- Directed by: Paul Czinner
- Screenplay by: Robert Cullen Carl Zuckmayer or Carl Mayer
- Based on: Escape Me Never 1935 play by Margaret Kennedy; The Fool of the Family 1930 novel by Margaret Kennedy;
- Produced by: Herbert Wilcox
- Starring: Elisabeth Bergner Hugh Sinclair Griffith Jones Penelope Dudley-Ward
- Cinematography: Sepp Allgeier Georges Périnal Freddie Young
- Edited by: David Lean
- Music by: William Walton
- Production company: British & Dominions
- Distributed by: United Artists
- Release date: 1 April 1935;
- Running time: 102 minutes / USA: 95 min
- Country: United Kingdom
- Language: English

= Escape Me Never (1935 film) =

Escape Me Never is a 1935 British drama film directed by Paul Czinner, produced by Herbert Wilcox, and starring Elisabeth Bergner (recreating the role of Gemma as she created it onstage in New York and London), Hugh Sinclair and Griffith Jones. The score is by William Walton with orchestration by Hyam Greenbaum. Bergner was nominated for the Oscar for Best Actress for her performance, but lost to Bette Davis. British readers of Film Weekly magazine voted the 1935 Best Performance in a British Movie to her. The film is an adaptation of the play Escape Me Never by Margaret Kennedy, which was based upon her 1930 novel The Fool of the Family. That book was a sequel to The Constant Nymph, which was also about the Sanger family of musical geniuses, but there is a disjunct among the books and the films: the Sanger brothers are never mentioned in the 1943 film version of The Constant Nymph. Another film adaptation of Escape Me Never was made in 1947 by Warner Bros.

==Plot==
In Venice, Sir Ivor (Leon Quartermaine) and Lady McLean (Irene Vanbrugh) are entertaining a guest when a woman is discovered dressed as a schoolgirl hiding in one of their rooms – she confesses that she is not part of the school party visiting during the Wednesday open day but a poor unwed mother using the crowded school party as a means of getting a free dinner. She is asked more about her background and reluctantly relates that she is living with a composer, the son of the famous maestro Sanger.

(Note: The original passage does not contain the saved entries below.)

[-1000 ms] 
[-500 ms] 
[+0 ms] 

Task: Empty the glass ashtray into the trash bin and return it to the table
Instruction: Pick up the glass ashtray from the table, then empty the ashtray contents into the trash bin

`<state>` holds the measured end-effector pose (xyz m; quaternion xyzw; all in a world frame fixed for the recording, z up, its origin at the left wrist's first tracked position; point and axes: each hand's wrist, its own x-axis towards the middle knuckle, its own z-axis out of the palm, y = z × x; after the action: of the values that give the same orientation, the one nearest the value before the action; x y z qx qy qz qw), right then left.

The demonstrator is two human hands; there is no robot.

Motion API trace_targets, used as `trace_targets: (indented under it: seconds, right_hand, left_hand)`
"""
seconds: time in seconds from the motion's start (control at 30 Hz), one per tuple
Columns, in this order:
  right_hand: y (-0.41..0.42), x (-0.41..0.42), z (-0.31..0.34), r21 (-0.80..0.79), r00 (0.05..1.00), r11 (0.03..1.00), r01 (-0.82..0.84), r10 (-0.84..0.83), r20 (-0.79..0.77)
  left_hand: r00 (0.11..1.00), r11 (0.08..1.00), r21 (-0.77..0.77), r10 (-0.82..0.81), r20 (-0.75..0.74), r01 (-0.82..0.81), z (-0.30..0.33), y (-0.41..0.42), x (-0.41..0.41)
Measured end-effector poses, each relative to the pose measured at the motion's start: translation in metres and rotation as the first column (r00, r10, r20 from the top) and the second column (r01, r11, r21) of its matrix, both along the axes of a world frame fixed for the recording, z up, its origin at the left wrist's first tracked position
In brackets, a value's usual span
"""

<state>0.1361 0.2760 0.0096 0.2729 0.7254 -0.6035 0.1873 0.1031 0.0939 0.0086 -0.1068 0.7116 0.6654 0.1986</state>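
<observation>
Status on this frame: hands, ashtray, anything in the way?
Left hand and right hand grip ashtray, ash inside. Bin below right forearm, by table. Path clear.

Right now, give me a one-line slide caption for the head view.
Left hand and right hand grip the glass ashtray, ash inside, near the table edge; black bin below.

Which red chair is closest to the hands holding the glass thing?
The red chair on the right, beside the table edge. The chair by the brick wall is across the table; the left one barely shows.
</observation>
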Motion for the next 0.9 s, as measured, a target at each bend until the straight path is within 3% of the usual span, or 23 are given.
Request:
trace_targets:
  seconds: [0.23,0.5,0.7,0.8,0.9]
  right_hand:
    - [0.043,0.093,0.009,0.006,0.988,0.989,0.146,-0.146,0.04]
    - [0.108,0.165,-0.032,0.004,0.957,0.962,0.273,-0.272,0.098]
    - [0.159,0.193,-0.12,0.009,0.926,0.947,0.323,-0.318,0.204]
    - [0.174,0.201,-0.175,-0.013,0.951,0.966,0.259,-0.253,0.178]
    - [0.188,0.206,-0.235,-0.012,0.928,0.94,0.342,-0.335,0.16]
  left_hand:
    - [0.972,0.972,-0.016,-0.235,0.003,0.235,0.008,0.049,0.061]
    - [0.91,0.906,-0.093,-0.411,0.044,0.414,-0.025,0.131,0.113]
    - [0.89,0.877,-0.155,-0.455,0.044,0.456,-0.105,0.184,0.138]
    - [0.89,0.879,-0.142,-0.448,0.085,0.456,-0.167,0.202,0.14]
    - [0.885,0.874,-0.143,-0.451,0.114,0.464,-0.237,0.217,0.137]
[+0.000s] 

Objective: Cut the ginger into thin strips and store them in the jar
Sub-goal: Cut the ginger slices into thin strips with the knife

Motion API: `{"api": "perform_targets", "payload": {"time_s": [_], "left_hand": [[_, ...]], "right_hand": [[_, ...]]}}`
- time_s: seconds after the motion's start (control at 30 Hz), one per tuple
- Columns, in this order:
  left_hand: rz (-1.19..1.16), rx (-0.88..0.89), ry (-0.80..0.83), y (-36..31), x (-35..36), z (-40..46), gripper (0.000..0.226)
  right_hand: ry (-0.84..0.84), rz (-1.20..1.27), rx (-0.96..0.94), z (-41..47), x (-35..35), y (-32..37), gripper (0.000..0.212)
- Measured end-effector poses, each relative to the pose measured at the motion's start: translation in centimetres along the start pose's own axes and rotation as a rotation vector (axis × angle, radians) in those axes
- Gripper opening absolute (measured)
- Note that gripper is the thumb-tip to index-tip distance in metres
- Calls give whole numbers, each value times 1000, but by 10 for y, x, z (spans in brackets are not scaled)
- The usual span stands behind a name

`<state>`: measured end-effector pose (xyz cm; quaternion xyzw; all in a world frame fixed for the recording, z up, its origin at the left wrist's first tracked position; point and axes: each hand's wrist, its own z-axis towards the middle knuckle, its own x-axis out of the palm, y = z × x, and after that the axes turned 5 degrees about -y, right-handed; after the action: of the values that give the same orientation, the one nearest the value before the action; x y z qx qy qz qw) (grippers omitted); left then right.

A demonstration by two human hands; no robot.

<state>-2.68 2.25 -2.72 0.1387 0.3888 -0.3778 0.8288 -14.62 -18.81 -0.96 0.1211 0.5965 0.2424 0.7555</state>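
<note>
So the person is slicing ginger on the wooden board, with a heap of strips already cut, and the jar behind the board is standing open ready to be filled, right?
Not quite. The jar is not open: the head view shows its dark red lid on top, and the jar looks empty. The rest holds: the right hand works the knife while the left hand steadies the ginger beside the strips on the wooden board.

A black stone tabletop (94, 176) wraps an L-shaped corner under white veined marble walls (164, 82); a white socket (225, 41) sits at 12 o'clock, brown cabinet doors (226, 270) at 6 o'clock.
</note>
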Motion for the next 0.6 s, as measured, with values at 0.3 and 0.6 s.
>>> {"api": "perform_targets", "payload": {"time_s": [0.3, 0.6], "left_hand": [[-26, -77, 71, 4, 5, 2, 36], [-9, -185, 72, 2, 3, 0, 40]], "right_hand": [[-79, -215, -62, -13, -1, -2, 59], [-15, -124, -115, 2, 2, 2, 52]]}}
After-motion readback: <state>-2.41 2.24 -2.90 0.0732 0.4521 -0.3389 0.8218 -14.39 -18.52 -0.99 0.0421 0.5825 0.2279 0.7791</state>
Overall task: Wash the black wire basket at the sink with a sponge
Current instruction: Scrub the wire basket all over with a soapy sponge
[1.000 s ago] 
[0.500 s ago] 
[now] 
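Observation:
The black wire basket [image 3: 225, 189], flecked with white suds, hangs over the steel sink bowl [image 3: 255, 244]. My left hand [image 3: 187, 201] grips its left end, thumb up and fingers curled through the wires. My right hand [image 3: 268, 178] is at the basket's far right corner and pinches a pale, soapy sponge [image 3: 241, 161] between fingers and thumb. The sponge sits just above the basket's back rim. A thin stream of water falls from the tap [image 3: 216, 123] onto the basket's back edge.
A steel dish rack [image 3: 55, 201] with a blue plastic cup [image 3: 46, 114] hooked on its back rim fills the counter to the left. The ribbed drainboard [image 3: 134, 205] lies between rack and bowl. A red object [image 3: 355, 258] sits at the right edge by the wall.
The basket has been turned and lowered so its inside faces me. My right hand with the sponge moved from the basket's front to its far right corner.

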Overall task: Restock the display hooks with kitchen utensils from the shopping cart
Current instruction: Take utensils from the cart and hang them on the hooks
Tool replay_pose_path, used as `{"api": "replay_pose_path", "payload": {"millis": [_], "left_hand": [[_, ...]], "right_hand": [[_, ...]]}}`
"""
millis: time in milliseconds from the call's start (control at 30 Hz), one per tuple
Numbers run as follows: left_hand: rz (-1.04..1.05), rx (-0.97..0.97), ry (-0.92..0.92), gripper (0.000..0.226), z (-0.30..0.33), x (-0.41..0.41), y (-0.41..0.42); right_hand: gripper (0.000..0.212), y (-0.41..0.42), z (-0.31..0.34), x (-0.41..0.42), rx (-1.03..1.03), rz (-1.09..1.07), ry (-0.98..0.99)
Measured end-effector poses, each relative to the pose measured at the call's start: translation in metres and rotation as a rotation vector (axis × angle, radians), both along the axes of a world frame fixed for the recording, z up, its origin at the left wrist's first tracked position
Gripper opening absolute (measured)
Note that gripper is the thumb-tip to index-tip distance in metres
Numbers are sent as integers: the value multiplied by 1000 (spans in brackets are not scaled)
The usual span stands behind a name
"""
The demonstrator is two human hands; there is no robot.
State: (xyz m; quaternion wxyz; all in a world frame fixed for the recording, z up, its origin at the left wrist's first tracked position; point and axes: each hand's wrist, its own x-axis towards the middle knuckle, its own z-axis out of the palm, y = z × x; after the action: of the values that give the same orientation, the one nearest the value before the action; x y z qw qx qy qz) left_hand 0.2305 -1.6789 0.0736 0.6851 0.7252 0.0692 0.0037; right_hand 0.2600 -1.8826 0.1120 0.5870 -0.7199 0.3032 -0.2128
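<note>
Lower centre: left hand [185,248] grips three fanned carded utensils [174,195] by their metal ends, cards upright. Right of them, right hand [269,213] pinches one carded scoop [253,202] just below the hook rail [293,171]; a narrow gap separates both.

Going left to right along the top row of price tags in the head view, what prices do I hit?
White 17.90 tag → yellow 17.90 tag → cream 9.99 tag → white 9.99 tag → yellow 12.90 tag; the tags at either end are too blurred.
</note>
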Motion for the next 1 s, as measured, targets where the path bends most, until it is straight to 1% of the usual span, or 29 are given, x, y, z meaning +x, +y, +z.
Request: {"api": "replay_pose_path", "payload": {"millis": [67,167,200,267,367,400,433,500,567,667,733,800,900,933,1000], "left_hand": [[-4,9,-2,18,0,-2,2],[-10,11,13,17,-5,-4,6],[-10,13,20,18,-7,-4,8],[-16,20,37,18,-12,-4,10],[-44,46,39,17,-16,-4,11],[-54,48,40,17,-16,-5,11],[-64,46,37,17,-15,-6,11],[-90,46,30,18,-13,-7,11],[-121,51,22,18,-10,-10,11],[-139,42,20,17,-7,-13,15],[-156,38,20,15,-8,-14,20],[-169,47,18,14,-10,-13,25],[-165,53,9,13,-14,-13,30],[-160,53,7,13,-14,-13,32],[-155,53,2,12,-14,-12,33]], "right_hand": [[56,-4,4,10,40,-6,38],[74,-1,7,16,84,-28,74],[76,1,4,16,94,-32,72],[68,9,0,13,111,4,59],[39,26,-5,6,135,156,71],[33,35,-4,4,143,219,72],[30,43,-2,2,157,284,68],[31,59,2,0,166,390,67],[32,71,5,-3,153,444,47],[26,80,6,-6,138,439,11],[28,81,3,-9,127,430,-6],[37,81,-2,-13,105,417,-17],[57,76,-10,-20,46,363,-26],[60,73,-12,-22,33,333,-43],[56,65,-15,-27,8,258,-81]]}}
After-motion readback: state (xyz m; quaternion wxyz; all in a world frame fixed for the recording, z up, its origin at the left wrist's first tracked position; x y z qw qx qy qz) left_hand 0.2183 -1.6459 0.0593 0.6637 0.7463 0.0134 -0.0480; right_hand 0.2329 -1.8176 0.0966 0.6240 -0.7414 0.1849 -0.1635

The McLean's daughter, Fenella (Penelope Dudley-Ward), is engaged to a composer, the son of the famous maestro Sanger. The McLeans jump to the obvious conclusion and, outraged, whisk Fenella off to the Italian Alps. Gemma (Elisabeth Bergner) meets Caryle Sanger (Griffith Jones) the brother of her lover, Sebastian Sanger (Hugh Sinclair), and they set off into the mountains to find work as a cabaret act. Sebastian has an idea for a ballet and when he sees Fenella searching an hotel balcony for her mother's purse, he has a coup de foudre. Sebastian helps Fenella find the purse and christеns her Prima Vera – his muse. Fenella falls in love with Sebastian . Gemma finds the two on the balcony and gleefully explains the confusion. Sebastian is cross with Gemma at first, but after Gemma leaves him he runs after her and asks her to marry him.

Gemma, Sebastian and the baby return to London, and she goes into service while Sebastian prepares his ballet for production. But even after they are married, Sebastian continues to see Fenella in secret. Gemma goes to Fenella and warns her that Sebastian cares about no one but himself and nothing but his music. Indeed, he ignores the baby's failing health, and when Gemma seeks him at the Opera House, she is forced to leave the building. When Gemma fails to appear on Opening Night, Fenella tries to persuade Sebastian to run away with her. Sebastian knows his ballet is a triumph. He does not yet know that his child is dead. When Caryle learns the whole story, he tries to kill his brother. Sebastian survives and returns to Gemma, chastened.

According to TCM.com, contemporary reviews of this film describe Gemma as an unwed mother, but bowdlerized versions of the film's copyright materials indicate that Gemma was a widow and that the baby was not Sebastian's but was born of that previous marriage. This was the approach used to satisfy the censors in the 1947 movie version, with Ida Lupino as Gemma.

==Cast==
- Elisabeth Bergner as Gemma Jones
- Hugh Sinclair as Sebastian Sanger
- Griffith Jones as Caryle Sanger
- Penelope Dudley-Ward as Fenella McClean
- Irene Vanbrugh as Lady Helen McClean
- Leon Quartermaine as Sir Ivor McClean
- Lyn Harding as Herr Heinrich
- Rosalinde Fuller as Teremtcherva
- Victor Rietti as Shopkeeper

==Production==
The film was shot on location in Venice and the Dolomites.

==Reception==
It was the 19th most popular film at the British box office in 1935/36. Wilcox was surprised by its success – it outgrossed his more "commercial" films.